◆ **Task goal**: Nothing may be left out of the listing below but its images; repeat the rest exactly.

◆ **Dataset records**:
<<<<
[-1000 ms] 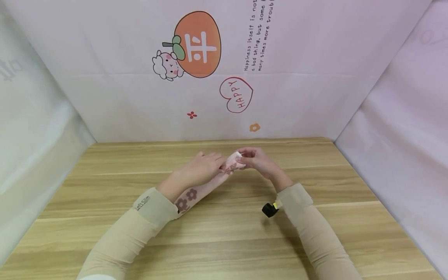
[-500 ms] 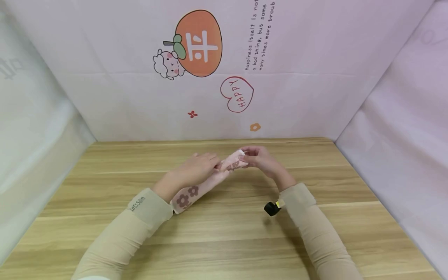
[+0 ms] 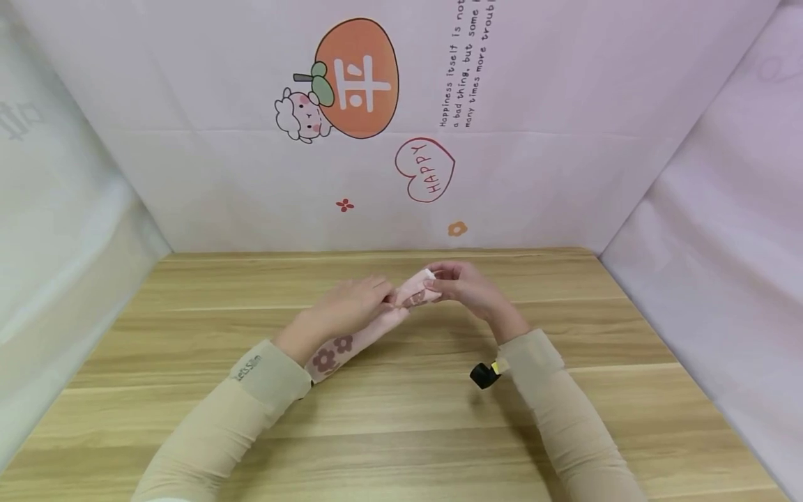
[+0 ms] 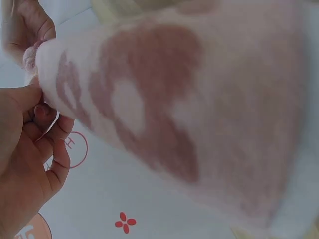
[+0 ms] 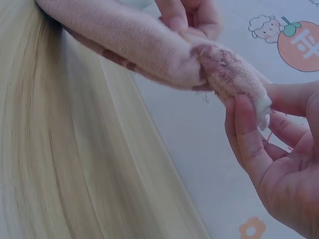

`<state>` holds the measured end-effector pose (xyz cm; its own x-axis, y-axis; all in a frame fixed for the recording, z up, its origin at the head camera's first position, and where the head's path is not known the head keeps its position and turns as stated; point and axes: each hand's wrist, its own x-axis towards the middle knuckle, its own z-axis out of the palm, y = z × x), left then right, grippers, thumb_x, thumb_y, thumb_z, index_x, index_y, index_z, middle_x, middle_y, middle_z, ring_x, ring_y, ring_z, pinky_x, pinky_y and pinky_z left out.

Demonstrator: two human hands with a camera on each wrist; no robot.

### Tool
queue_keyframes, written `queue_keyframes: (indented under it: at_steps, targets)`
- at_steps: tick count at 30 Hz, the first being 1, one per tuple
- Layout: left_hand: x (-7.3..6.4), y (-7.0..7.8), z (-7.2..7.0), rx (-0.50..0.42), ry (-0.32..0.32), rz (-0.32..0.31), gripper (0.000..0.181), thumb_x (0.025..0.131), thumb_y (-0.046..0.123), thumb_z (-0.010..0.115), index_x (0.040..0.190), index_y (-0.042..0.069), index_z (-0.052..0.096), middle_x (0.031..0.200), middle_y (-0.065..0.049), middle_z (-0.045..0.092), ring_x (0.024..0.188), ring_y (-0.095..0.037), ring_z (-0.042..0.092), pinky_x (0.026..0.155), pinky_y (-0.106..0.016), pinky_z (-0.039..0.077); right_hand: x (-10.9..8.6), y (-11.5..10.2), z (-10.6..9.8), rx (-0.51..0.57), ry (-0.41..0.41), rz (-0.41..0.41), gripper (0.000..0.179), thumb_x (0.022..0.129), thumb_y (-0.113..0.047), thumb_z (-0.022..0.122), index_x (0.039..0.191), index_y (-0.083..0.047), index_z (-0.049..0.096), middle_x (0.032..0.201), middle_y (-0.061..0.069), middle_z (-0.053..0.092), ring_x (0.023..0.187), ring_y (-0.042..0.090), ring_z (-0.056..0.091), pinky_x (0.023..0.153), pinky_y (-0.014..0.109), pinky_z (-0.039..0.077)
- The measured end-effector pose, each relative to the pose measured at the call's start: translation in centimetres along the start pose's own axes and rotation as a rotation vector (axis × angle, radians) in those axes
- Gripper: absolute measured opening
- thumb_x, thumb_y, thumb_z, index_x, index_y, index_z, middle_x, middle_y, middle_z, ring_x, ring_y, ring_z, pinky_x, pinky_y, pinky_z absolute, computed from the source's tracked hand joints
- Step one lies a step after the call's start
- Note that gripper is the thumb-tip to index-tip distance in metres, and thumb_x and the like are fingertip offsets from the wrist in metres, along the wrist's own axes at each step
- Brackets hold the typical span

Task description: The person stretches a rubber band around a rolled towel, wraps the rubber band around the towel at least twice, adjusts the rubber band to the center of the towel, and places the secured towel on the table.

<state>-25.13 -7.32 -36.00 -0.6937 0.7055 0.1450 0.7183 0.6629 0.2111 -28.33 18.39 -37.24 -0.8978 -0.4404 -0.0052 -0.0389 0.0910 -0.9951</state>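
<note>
Near the far edge of the brown wooden tabletop (image 3: 401, 432), the left hand (image 3: 351, 307) and right hand (image 3: 469, 289) pinch a long, pink, brown-flowered plush cloth (image 3: 371, 333), probably light, limp, best gripped at its ends.

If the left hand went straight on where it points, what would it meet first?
Probably the cloth end just ahead of it, then the right hand gripping that end; depth is unclear.

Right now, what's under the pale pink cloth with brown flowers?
Light brown wood-grain tabletop shows below the cloth. In the head view, the strip directly beneath is covered by the cloth and left hand.
</note>
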Motion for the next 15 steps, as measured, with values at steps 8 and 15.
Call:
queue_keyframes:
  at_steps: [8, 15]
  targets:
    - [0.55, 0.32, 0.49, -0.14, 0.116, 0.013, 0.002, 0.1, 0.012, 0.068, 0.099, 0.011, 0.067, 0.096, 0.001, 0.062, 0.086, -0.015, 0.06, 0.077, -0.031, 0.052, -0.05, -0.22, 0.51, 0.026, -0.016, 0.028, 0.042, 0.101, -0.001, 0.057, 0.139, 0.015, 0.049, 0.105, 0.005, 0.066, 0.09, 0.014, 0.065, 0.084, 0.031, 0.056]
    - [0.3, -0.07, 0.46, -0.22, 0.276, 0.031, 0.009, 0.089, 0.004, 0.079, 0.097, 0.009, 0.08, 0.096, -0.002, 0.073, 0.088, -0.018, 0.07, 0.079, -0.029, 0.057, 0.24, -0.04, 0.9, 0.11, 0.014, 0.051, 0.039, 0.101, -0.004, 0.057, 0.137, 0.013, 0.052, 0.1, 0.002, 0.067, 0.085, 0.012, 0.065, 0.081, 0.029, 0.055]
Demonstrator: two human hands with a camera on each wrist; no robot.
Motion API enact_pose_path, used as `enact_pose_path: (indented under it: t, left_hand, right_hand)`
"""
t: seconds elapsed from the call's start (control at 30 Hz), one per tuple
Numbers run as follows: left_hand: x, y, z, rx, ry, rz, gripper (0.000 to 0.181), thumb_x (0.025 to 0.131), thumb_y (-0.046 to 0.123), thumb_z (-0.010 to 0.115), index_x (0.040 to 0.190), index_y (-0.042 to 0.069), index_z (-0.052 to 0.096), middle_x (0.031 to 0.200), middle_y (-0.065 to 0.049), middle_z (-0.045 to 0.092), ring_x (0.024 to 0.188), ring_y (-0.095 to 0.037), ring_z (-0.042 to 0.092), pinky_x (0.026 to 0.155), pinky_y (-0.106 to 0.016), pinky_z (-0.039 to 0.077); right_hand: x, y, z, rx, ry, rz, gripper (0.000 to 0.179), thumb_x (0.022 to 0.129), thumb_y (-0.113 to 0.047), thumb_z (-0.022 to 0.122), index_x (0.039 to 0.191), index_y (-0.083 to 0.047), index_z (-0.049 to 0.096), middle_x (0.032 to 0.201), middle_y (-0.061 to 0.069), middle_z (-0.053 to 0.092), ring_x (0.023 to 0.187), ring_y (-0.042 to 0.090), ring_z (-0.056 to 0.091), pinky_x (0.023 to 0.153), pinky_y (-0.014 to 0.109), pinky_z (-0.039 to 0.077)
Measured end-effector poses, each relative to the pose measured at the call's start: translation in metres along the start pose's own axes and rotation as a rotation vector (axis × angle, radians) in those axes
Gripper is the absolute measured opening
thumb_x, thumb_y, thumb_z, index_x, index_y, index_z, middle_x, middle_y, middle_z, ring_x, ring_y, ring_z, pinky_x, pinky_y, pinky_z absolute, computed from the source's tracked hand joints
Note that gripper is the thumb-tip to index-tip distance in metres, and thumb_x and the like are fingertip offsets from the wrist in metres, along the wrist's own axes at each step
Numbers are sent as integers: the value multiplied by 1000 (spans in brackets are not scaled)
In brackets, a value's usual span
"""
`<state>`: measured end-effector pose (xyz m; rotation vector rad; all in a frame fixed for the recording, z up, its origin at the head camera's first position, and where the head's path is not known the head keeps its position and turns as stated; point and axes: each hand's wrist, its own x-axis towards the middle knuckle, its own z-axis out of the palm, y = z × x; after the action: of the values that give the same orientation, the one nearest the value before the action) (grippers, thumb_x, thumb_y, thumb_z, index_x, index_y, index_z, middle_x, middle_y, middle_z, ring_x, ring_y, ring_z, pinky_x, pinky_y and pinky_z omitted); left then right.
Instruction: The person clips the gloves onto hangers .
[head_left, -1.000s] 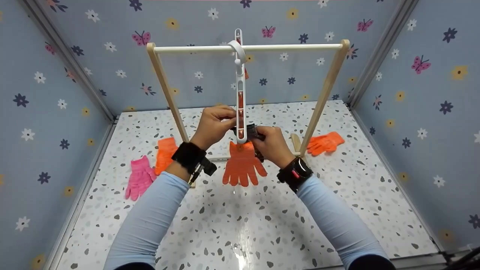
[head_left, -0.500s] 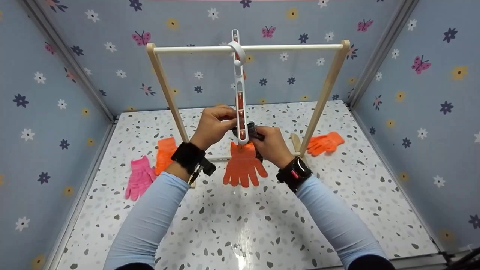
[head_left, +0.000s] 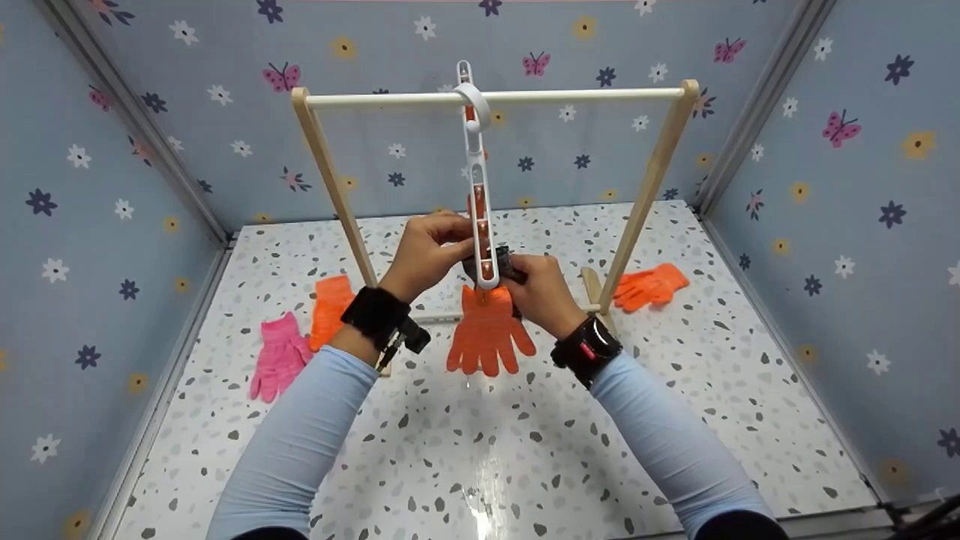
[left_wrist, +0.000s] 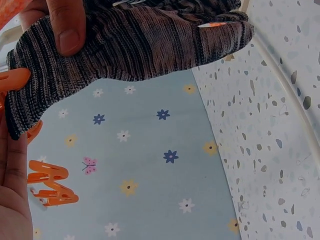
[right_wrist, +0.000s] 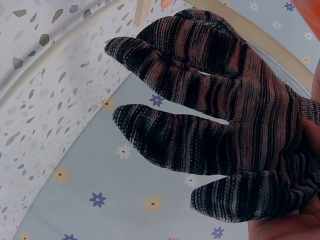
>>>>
◆ **Solved problem**:
[-1000 ms] 
[-500 ms] 
[+0 ms] 
[+0 ms] 
[+0 ms] 

`<state>` holds the measured end-effector pose (xyz cm; its own x-axis, y-axis; all in a frame fixed for the recording, z up, its origin at the head camera's first position, and where the head's path is not known the head keeps its position and turns as stated; point and axes: each hand's wrist, its own x-axis towards the middle knuckle, its own z-axis out of the palm, y = z × x), left then right, grippers, thumb_x, thumb_y, thumb_z, index_x, index_y, index_z, middle_x, middle_y, middle_z, ring_x, ring_y, ring_z, pinky_x, pinky_y and pinky_z left out.

Demonstrator: two human hands with a camera on each wrist; no robot.

### Tool
queue_keyframes, written `queue_keyframes: (indented under it: at_steps, targets)`
- at_steps: tick count at 30 Hz, the first being 1, one per tuple
- Layout: left_hand: x (-7.3..6.4), y (-7.0..7.8), z (-7.2..7.0), rx (-0.50..0.42), ry (-0.32..0.32), rz (-0.32..0.31), gripper (0.000..0.181), thumb_x (0.025..0.131), thumb_y (-0.046..0.123), thumb_z (-0.010..0.115), index_x (0.040..0.190), index_y (-0.042..0.069), index_z (-0.052..0.096), middle_x (0.031..0.200), middle_y (-0.065..0.049), middle_z (-0.045..0.092), ring_x (0.024..0.188), ring_y (-0.095..0.037), ring_z (-0.042..0.092), pinky_x (0.026..0.155), pinky_y (-0.106..0.016), pinky_z (-0.039..0.077); right_hand: x (-10.9..8.6), y (-11.5..10.2), z (-10.6..9.8), rx (-0.51..0.57), ry (-0.41..0.41), rz (-0.41..0.41), gripper (0.000..0.179), thumb_x (0.022..0.129), thumb_y (-0.113..0.047), thumb_z (-0.022..0.122), index_x (0.039..0.191), index_y (-0.083..0.047), index_z (-0.049..0.096), middle_x (0.032..0.201), middle_y (-0.061..0.069), middle_z (-0.053..0.092), ring_x (0.023..0.187), ring_y (-0.042..0.090), ring_z (-0.056..0.091), pinky_x (0.023..0.153), pinky_y (-0.014..0.109), pinky_z (-0.039..0.077)
- The measured end-effector pose, each relative to the pose measured at the call's start: translation in centimetres along the start pose's own axes and rotation as a rotation vector (axis × angle, radians) in those axes
- Gripper: absolute measured opening
- thumb_x, thumb_y, thumb_z, index_x, index_y, index_z, middle_x, middle_y, middle_z, ring_x, ring_y, ring_z, pinky_x, pinky_y, pinky_z absolute, computed from the source's tracked hand joints
- Step one lies a step after the call's start
- Note that gripper is the thumb-tip to index-tip distance in metres, and thumb_x and the like are fingertip offsets from the wrist in metres, along the wrist's own axes at each step
- Brackets hold the typical span

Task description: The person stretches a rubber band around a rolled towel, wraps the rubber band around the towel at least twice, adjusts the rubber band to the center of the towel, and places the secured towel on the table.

<state>-25.13 -7.32 -36.00 -0.6937 0.7055 0.1450 0.7183 0.6629 0.2111 -28.33 18.39 -37.24 -0.8978 -0.4404 -0.0052 -0.0389 0.0910 -0.9951</state>
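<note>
Near the far edge of the brown wooden tabletop (image 3: 401, 432), the left hand (image 3: 351, 307) and right hand (image 3: 469, 289) pinch a long, pink, brown-flowered plush cloth (image 3: 371, 333), probably light, limp, best gripped at its ends.

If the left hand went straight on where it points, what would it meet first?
Probably the cloth end just ahead of it, then the right hand gripping that end; depth is unclear.

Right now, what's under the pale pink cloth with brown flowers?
Light brown wood-grain tabletop shows below the cloth. In the head view, the strip directly beneath is covered by the cloth and left hand.
</note>
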Motion for the next 15 steps, as measured, with values at steps 8 and 15.
Call:
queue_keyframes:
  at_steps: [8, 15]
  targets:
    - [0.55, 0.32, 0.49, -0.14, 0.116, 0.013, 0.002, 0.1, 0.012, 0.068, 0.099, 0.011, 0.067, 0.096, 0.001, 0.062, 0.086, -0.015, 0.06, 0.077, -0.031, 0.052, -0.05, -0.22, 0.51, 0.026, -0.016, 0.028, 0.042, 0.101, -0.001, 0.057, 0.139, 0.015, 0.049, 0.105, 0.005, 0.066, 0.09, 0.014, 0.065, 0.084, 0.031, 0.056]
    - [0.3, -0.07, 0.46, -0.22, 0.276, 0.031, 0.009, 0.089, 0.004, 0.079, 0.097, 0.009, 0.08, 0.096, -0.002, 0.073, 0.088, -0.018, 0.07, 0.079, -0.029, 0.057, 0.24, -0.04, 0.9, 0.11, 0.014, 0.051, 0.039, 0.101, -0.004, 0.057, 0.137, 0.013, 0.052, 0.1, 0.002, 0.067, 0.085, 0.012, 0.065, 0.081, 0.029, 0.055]
Demonstrator: two human hands with a camera on each wrist; no robot.
Motion API enact_pose_path, used as `enact_pose_path: (indented under it: t, left_hand, right_hand)`
"""
t: seconds elapsed from the call's start (control at 30 Hz), one per tuple
Numbers run as follows: left_hand: x, y, z, rx, ry, rz, gripper (0.000 to 0.181), thumb_x (0.025 to 0.131), thumb_y (-0.046 to 0.123), thumb_z (-0.010 to 0.115), index_x (0.040 to 0.190), index_y (-0.042 to 0.069), index_z (-0.052 to 0.096), middle_x (0.031 to 0.200), middle_y (-0.065 to 0.049), middle_z (-0.045 to 0.092), ring_x (0.024 to 0.188), ring_y (-0.095 to 0.037), ring_z (-0.042 to 0.092), pinky_x (0.026 to 0.155), pinky_y (-0.106 to 0.016), pinky_z (-0.039 to 0.077); right_hand: x, y, z, rx, ry, rz, gripper (0.000 to 0.179), thumb_x (0.022 to 0.129), thumb_y (-0.113 to 0.047), thumb_z (-0.022 to 0.122), index_x (0.039 to 0.191), index_y (-0.083 to 0.047), index_z (-0.049 to 0.096), middle_x (0.032 to 0.201), middle_y (-0.061 to 0.069), middle_z (-0.053 to 0.092), ring_x (0.023 to 0.187), ring_y (-0.042 to 0.090), ring_z (-0.056 to 0.091), pinky_x (0.023 to 0.153), pinky_y (-0.014 to 0.109), pinky_z (-0.039 to 0.077)
Measured end-effector poses, each relative to the pose measured at the call's start: translation in metres along the start pose's own axes and rotation as a rotation vector (axis × angle, radians) in those axes
Gripper is the absolute measured opening
thumb_x, thumb_y, thumb_z, index_x, index_y, index_z, middle_x, middle_y, middle_z, ring_x, ring_y, ring_z, pinky_x, pinky_y, pinky_z absolute, computed from the source's tracked hand joints
Note that gripper is the thumb-tip to index-tip distance in metres, and thumb_x and the like are fingertip offsets from the wrist in metres, along the wrist's own axes at each step
Numbers are sent as integers: the value multiplied by 1000 (spans in brackets are not scaled)
In brackets, a value's usual span
"""
`<state>`: measured end-effector pose (xyz m; rotation vector rad; all in a frame fixed for the recording, z up, its origin at the head camera's first position, and where the head's path is not known the head keeps its position and turns as stated; point and axes: each hand's wrist, its own x-axis towards the middle knuckle, its own z-axis out of the palm, y = z × x; after the action: of the values that give the same orientation, the one nearest the value before the action) (grippers, thumb_x, thumb_y, thumb_z, index_x, index_y, index_z, middle_x, middle_y, middle_z, ring_x, ring_y, ring_z, pinky_x, pinky_y and pinky_z omitted); left then right.
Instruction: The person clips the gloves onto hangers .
[head_left, -1.000s] 
[head_left, -0.500s] 
[head_left, +0.000s] 
[left_wrist, +0.000s] 
[right_wrist, +0.000s] 

The exercise closes with this answer.